Aim of the task: Each line below should be written out exactly, with none skipped.
*** Begin section ***
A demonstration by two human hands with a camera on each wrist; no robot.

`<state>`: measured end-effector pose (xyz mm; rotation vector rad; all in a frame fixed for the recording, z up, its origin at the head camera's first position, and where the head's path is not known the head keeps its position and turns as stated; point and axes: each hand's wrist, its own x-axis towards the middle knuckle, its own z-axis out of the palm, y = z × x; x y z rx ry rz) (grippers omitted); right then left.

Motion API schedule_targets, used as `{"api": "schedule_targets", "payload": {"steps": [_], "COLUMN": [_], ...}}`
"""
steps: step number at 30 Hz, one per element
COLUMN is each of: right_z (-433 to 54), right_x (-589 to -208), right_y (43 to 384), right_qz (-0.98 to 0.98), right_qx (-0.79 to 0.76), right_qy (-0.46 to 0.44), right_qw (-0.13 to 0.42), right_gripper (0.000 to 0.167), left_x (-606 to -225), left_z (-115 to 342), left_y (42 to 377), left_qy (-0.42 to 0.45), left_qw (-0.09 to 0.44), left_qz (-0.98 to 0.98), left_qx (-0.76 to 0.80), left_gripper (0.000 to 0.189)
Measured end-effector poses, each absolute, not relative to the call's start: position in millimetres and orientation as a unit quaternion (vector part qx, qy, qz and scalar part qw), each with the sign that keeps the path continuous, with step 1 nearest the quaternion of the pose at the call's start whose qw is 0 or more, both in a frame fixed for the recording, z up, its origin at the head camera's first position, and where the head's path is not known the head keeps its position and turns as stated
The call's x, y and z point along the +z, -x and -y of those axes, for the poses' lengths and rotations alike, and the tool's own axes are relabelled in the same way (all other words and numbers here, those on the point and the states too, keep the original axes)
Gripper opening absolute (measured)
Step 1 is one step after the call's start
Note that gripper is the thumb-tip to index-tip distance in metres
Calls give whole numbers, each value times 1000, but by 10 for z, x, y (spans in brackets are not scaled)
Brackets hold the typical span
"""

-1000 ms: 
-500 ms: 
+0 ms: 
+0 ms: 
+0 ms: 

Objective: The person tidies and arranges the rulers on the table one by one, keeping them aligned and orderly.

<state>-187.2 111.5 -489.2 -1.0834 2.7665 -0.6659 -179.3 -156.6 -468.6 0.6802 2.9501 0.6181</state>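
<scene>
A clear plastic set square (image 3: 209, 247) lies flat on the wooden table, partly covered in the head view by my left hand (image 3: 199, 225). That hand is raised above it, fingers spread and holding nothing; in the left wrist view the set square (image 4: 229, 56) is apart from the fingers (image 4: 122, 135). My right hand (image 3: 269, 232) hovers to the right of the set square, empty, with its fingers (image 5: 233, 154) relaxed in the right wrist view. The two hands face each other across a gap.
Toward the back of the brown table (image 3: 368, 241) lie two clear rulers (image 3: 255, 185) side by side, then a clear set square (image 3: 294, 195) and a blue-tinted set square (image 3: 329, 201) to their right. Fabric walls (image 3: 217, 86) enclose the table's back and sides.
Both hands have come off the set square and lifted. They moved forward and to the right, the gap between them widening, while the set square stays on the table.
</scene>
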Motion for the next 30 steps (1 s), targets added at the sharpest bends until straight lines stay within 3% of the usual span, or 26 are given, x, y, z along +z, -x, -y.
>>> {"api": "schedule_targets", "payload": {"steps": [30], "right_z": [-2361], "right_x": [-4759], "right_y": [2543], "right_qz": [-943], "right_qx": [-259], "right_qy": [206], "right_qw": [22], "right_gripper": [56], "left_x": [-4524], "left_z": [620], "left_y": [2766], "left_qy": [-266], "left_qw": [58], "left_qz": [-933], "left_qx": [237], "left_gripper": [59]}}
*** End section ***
Output of the task:
A demonstration by two human hands with a camera on each wrist; no robot.

`<state>`: measured end-effector pose (xyz mm; rotation vector rad; all in a frame fixed for the recording, z up, its origin at the head camera's first position, and where the head's path is not known the head keeps its position and turns as stated; point and axes: each hand's wrist, its own x-axis towards the middle knuckle, its own z-axis out of the palm, y = z × x; x y z rx ry rz) (grippers omitted); right then left.

Motion API schedule_targets, used as `{"api": "schedule_targets", "payload": {"steps": [_], "COLUMN": [_], ...}}`
"""
steps: step number at 30 Hz, one per element
COLUMN is each of: right_z (-433 to 54), right_x (-589 to -208), right_y (43 to 384), right_qz (-0.98 to 0.98), right_qx (-0.79 to 0.76), right_qy (-0.46 to 0.44), right_qw (-0.13 to 0.42), right_gripper (0.000 to 0.167), left_x (-606 to -225), left_z (-115 to 342), left_y (42 to 377), left_qy (-0.42 to 0.45), left_qw (-0.09 to 0.44), left_qz (-0.98 to 0.98), left_qx (-0.76 to 0.80), left_gripper (0.000 to 0.189)
Measured end-effector poses, each absolute, not relative to the call's start: position in millimetres and orientation as a unit quaternion (vector part qx, qy, qz and scalar part qw), each with the sign that keeps the path continuous, with step 1 nearest the quaternion of the pose at the call's start whose qw is 0 or more, both in a frame fixed for the recording, z up, its origin at the head camera's first position, and where the head's path is not known the head keeps its position and turns as stated
The call's x, y and z point along the +z, -x and -y of those axes, for the poses' lengths and rotations alike, and the tool's own axes are relabelled in the same way (all other words and numbers here, those on the point and the states too, keep the original axes)
Gripper opening absolute (measured)
Step 1 is one step after the call's start
Note that gripper is the thumb-tip to index-tip distance in metres
Calls give whole numbers, each value times 1000, but by 10 for z, x, y (spans in brackets are not scaled)
Brackets hold the typical span
"""

-1000 ms: 
-500 ms: 
+0 ms: 
+0 ms: 
+0 ms: 

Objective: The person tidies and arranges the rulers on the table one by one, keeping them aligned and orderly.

<state>-187.2 111.5 -489.2 -1.0834 2.7665 -0.6659 -179.3 -156.6 -468.6 0.6802 2.9501 0.6181</state>
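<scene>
A clear plastic set square (image 3: 209, 247) lies flat on the wooden table, partly covered in the head view by my left hand (image 3: 199, 225). That hand is raised above it, fingers spread and holding nothing; in the left wrist view the set square (image 4: 229, 56) is apart from the fingers (image 4: 122, 135). My right hand (image 3: 269, 232) hovers to the right of the set square, empty, with its fingers (image 5: 233, 154) relaxed in the right wrist view. The two hands face each other across a gap.
Toward the back of the brown table (image 3: 368, 241) lie two clear rulers (image 3: 255, 185) side by side, then a clear set square (image 3: 294, 195) and a blue-tinted set square (image 3: 329, 201) to their right. Fabric walls (image 3: 217, 86) enclose the table's back and sides.
Both hands have come off the set square and lifted. They moved forward and to the right, the gap between them widening, while the set square stays on the table.
</scene>
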Motion for the next 30 steps (1 s), targets added at the sharpest bends until straight lines stay within 3% of the usual span, or 26 are given, x, y, z along +z, -x, -y.
>>> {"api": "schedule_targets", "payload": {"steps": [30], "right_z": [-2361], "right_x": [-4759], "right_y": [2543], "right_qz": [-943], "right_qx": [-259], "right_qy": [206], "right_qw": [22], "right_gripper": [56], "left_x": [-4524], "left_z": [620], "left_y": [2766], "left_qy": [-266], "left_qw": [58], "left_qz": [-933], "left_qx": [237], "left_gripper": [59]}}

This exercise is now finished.